* Work item
Nothing more is wanted than an exact repeat of the data below.

* Dataset excerpt
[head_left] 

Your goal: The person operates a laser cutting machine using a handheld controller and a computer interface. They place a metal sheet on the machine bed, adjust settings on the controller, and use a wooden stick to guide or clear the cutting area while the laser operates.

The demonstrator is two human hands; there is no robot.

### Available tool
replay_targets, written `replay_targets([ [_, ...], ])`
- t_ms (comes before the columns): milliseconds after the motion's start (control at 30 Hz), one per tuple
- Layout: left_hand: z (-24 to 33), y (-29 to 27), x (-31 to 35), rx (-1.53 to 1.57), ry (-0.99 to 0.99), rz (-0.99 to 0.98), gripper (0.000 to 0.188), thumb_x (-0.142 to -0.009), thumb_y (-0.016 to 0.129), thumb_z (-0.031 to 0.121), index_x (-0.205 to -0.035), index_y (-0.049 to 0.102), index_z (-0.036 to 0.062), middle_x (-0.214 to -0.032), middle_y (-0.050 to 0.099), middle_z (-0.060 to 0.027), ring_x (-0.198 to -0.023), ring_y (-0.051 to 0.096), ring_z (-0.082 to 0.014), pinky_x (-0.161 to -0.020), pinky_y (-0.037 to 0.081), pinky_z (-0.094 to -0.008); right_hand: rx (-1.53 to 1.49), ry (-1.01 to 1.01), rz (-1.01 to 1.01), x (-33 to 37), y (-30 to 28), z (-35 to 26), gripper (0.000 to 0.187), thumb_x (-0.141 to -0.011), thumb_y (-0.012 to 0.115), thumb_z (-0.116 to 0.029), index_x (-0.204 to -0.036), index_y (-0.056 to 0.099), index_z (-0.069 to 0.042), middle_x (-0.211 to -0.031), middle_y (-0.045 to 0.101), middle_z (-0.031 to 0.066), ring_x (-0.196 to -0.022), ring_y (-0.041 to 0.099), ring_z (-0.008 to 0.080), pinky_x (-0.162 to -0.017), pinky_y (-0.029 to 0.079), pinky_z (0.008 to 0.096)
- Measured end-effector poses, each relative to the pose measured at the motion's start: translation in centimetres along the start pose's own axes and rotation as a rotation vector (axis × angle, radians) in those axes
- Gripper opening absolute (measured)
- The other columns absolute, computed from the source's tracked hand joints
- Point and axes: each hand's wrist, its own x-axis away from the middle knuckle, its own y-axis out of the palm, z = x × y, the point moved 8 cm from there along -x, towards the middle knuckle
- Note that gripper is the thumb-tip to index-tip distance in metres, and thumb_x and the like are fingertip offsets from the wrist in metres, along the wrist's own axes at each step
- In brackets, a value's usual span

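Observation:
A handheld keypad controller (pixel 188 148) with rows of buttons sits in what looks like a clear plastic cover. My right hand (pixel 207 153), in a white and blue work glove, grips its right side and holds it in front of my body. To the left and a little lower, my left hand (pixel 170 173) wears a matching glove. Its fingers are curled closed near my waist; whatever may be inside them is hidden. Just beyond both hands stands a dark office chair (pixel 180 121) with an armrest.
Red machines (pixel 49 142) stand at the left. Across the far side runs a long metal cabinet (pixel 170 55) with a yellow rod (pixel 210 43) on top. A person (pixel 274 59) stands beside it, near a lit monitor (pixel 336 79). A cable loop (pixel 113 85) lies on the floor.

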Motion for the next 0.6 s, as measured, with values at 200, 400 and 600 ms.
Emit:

* Expected answer
[head_left] 

Your goal: The person operates a laser cutting machine using a handheld controller and a computer interface. They place a metal sheet on the machine bed, adjust settings on the controller, and use a wooden stick to guide or clear the cutting area while the laser operates.

The demonstrator is two human hands; there is no robot.

### Available tool
replay_targets, written `replay_targets([ [_, ...], ])`
- t_ms (comes before the columns): milliseconds after the motion's start (control at 30 Hz), one per tuple
- Layout: left_hand: z (-24 to 33), y (-29 to 27), x (-31 to 35), rx (-1.53 to 1.57), ry (-0.99 to 0.99), rz (-0.99 to 0.98), gripper (0.000 to 0.188), thumb_x (-0.142 to -0.009), thumb_y (-0.016 to 0.129), thumb_z (-0.031 to 0.121), index_x (-0.205 to -0.035), index_y (-0.049 to 0.102), index_z (-0.036 to 0.062), middle_x (-0.214 to -0.032), middle_y (-0.050 to 0.099), middle_z (-0.060 to 0.027), ring_x (-0.198 to -0.023), ring_y (-0.051 to 0.096), ring_z (-0.082 to 0.014), pinky_x (-0.161 to -0.020), pinky_y (-0.037 to 0.081), pinky_z (-0.094 to -0.008); right_hand: rx (-1.53 to 1.49), ry (-1.01 to 1.01), rz (-1.01 to 1.01), x (-33 to 37), y (-30 to 28), z (-35 to 26), gripper (0.000 to 0.187), thumb_x (-0.141 to -0.011), thumb_y (-0.012 to 0.115), thumb_z (-0.116 to 0.029), index_x (-0.204 to -0.036), index_y (-0.056 to 0.099), index_z (-0.069 to 0.042), middle_x (-0.211 to -0.031), middle_y (-0.045 to 0.101), middle_z (-0.031 to 0.066), ring_x (-0.196 to -0.022), ring_y (-0.041 to 0.099), ring_z (-0.008 to 0.080), pinky_x (-0.162 to -0.017), pinky_y (-0.029 to 0.079), pinky_z (0.008 to 0.096)
- Measured end-effector poses, each relative to the pose measured at the motion's start: translation in centimetres along the start pose's own axes and rotation as a rotation vector (axis × angle, radians) in those axes
- Gripper opening absolute (measured)
- The other columns absolute, computed from the source's tracked hand joints
- Point and axes: each hand's wrist, its own x-axis away from the middle knuckle, its own y-axis out of the palm, z = x × y, the point moved 8 cm from there along -x, towards the middle knuckle
- Note that gripper is the thumb-tip to index-tip distance in metres, and thumb_x and the like are fingertip offsets from the wrist in metres, along the wrist's own axes at each step
- In brackets, a value's usual span

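Observation:
A handheld keypad controller (pixel 188 148) with rows of buttons sits in what looks like a clear plastic cover. My right hand (pixel 207 153), in a white and blue work glove, grips its right side and holds it in front of my body. To the left and a little lower, my left hand (pixel 170 173) wears a matching glove. Its fingers are curled closed near my waist; whatever may be inside them is hidden. Just beyond both hands stands a dark office chair (pixel 180 121) with an armrest.
Red machines (pixel 49 142) stand at the left. Across the far side runs a long metal cabinet (pixel 170 55) with a yellow rod (pixel 210 43) on top. A person (pixel 274 59) stands beside it, near a lit monitor (pixel 336 79). A cable loop (pixel 113 85) lies on the floor.
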
Motion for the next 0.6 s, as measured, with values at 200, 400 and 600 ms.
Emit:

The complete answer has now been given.